Expressions of Expertness: The Virtuous Circle of Natural Language for Access Control Policy Specification

The implementation of usable security is particularly challenging in the growing field of Grid computing, where control is decentralised, systems are heterogeneous, and authorization applies across administrative domains. PERMIS, based on the Role-Based Access Control (RBAC) model, provides a unified, scalable infrastructure to address these challenges. Previous research has found that resource owners generally do not understand the PERMIS RBAC model and consequently have difficulty expressing access control policies. We have addressed this issue by investigating the use of a controlled natural language parser for expressing these policies. In this paper, we describe our experiences in the design, implementation, and evaluation of this parser for the PERMIS Editor.

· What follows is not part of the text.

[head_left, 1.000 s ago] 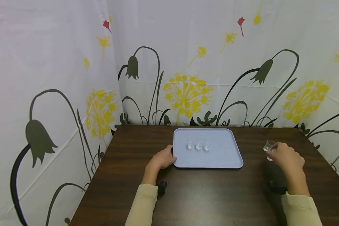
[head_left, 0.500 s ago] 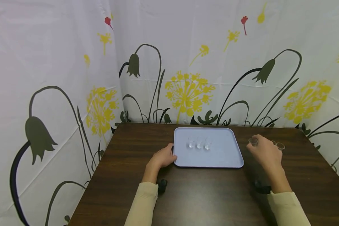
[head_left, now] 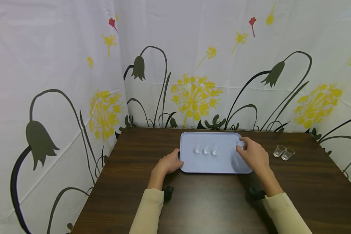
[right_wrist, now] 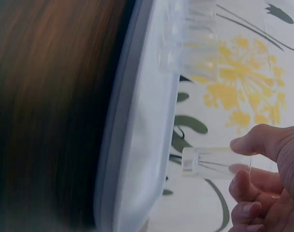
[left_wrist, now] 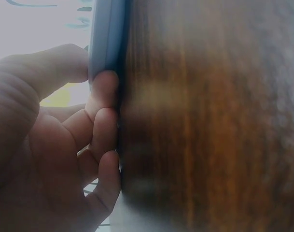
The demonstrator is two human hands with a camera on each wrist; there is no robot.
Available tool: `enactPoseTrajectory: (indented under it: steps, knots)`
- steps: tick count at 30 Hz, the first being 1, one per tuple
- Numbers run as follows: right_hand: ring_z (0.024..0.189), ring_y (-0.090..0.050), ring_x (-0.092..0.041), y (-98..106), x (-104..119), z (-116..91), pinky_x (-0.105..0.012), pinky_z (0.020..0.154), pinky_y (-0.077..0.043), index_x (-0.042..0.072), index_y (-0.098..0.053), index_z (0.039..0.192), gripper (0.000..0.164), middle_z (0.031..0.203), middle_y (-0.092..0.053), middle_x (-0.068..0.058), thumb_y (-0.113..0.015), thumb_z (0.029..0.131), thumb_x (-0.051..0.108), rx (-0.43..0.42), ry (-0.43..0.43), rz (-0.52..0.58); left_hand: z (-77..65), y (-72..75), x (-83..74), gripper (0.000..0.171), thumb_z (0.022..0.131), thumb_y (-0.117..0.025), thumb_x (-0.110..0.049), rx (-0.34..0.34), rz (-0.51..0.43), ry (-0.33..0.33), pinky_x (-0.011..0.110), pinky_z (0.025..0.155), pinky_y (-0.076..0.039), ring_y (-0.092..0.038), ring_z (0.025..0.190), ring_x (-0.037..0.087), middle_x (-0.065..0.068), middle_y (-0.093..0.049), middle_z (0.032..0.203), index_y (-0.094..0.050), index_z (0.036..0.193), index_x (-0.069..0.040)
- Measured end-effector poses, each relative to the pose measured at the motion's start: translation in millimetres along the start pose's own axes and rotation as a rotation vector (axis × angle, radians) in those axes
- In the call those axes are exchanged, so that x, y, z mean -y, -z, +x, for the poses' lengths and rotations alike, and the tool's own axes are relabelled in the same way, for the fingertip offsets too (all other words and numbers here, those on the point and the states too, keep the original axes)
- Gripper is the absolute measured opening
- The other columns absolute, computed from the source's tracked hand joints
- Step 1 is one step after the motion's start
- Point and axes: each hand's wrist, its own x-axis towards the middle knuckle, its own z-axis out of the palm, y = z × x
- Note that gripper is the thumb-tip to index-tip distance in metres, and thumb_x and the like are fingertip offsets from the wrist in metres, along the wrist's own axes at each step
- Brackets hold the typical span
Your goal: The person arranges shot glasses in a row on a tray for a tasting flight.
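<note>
Clear glass held above a pale blue tray

Held item: one small clear glass [right_wrist: 214, 162], upright, pinched near its rim by the thumb and fingers of the right hand [head_left: 254, 155]; suspended over the right part of the tray [head_left: 204, 165], base apart from the surface.

Left hand [head_left: 168, 162]: thumb and curled fingers gripping the tray's left edge.

On the tray: three matching glasses [head_left: 206, 149], upright, in a row left of the held one.

On the brown table [head_left: 210, 201], right of the tray: two further glasses [head_left: 279, 151], side by side.

Step in hand, as judged: bringing a fourth glass to the row. Next move probably calls for a level shift leftward, gentle lowering, and release without knocking its neighbours.
</note>
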Motion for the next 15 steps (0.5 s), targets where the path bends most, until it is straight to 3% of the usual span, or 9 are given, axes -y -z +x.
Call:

We began by understanding the ways in which non-security specialists express their Grid access control needs, through interviews and focus groups with 45 resource owners. We found that the many areas of Grid computing use present varied security requirements; this suggests a minimal, open design. We designed and implemented a controlled natural language system to support these needs, which we evaluated with a cross-section of 17 target users. We found that the interface is highly usable for interaction: participants were not daunted by the text editor, and understood the syntax easily. However, some strict requirements of the controlled language were problematic. Using natural language helps overcome some conceptual mis-matches between PERMIS RBAC and older paradigms; however, there are still subtleties which are not always understood. In conclusion, the parser is not sufficient on its own, and should be seen in the interplay with other parts of the PERMIS Editor, so that, iteratively, users are helped to understand the underlying PERMIS model and to express their security policies more accurately and more completely.